Sunday, November 4, 2012

Only Time Will Tell

The ultimate currency is time. Time is money. Time heals all wounds. It’s about time. It, whatever it is, is about time.

This time things are going to be different. Next time things are going to be different. But are they? How could they? How can they? For things to be different we have to be different.

A superstorm named Sandy has flattened so many lives in so short a time on a stretch of land from Cape May through Montauk Point. This circumstance gives us all an opportunity to be different, to be better, to help each other be better the next time. We can be different over both the short-term and the long-term. We can better prepare for the next storm and we can lend a helping hand up for those whose lives have gotten flattened.

The ultimate currency is time. Time immemorial. Time untold. The time of our lives. That time is life. Is there more to life than just living. One can respire, breath, and yet not live.

My mother gave me life – twice. My mother saved my life when I was three years old. I would have bled to death from a freak accident but she hugged towels to my belly wound to control the bleeding. Both she and I were spared. I have struggled for a long time why we were spared.

Unlike so many people dealing with Superstorm Sandy, especially one mother on Staten Island who wasn’t spared from the most tragic of tragedies. Our hearts go out to her for losing two sons to a superstorm tidal surge as she was doing her best to protect them. Could nature be that cruel? Could pain ever be worse? We feel this pain as a people and as a community. It invades every level of our existence - right to the depth of our souls. While we can’t share her grief, we do grieve along with her.

For we don’t get to pick. We don’t get to choose. We are given life and then after the expense of a certain amount of time, that life is taken away. The inevitable is the inevitable. You can’t conquer time. Or can you? I believe that our lives continue after our time runs out.

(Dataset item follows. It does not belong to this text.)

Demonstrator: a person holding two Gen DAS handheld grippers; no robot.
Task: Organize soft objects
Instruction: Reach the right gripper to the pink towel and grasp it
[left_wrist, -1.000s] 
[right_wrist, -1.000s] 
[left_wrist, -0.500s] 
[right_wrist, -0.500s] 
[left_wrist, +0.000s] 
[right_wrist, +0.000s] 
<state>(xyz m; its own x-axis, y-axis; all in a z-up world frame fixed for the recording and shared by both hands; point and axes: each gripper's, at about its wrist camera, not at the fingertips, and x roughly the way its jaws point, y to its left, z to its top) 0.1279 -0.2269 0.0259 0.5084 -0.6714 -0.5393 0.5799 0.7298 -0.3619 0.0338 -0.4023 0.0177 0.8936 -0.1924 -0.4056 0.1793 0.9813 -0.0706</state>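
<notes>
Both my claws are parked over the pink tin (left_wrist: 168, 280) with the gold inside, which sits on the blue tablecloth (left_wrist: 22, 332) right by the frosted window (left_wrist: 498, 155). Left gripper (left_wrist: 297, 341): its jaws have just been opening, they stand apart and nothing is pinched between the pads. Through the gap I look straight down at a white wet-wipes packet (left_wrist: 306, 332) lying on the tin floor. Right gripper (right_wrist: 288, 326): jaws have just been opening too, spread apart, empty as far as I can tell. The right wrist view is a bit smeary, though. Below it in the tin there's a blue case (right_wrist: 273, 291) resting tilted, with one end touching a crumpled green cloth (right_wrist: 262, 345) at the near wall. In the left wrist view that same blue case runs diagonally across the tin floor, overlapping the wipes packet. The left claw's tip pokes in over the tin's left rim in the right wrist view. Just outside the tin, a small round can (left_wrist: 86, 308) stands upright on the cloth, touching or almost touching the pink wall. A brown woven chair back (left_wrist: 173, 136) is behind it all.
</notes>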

I do indeed believe this is, but this is not blind faith. You see while my mother was hugging my three-year-old body to keep the life from spilling out an adult version of me was watching from a chair at the dining room table. After a brief period of time a hand was placed on my shoulder and I was told it was time to go back. The part of my life that would be contained in my body was being given more time. I don’t know by whom and I don’t know for how long. And I have been searching for decades to try and find out why.

Perhaps the search for why is what this part of life is all about.

The conjunction of a few days between the dozens and dozens of tragic, horrible stories from Superstorm Sandy to the peaceful passing of my life giver, my mother, has brought renewed and intensified energy to my search for why I was chosen for more time and so many others were not. I feel that energy coursing through my body, my mind, my heart, and my soul. And oddly I am reminded of Einstein’s Theory of Relativity – E=mC2 > energy equals mass times the speed of light squared.

Or, a physical body moving extremely fast is actually energy.

Our energy has an existence beyond our physical selves. Our hearts, minds, and souls have energy that exists beyond our bodies. No matter whether that energy leaves our body while we sleep in our 85th year or from a tidal tragedy while still a toddler that energy still lives – even if its body has used up its allotted time.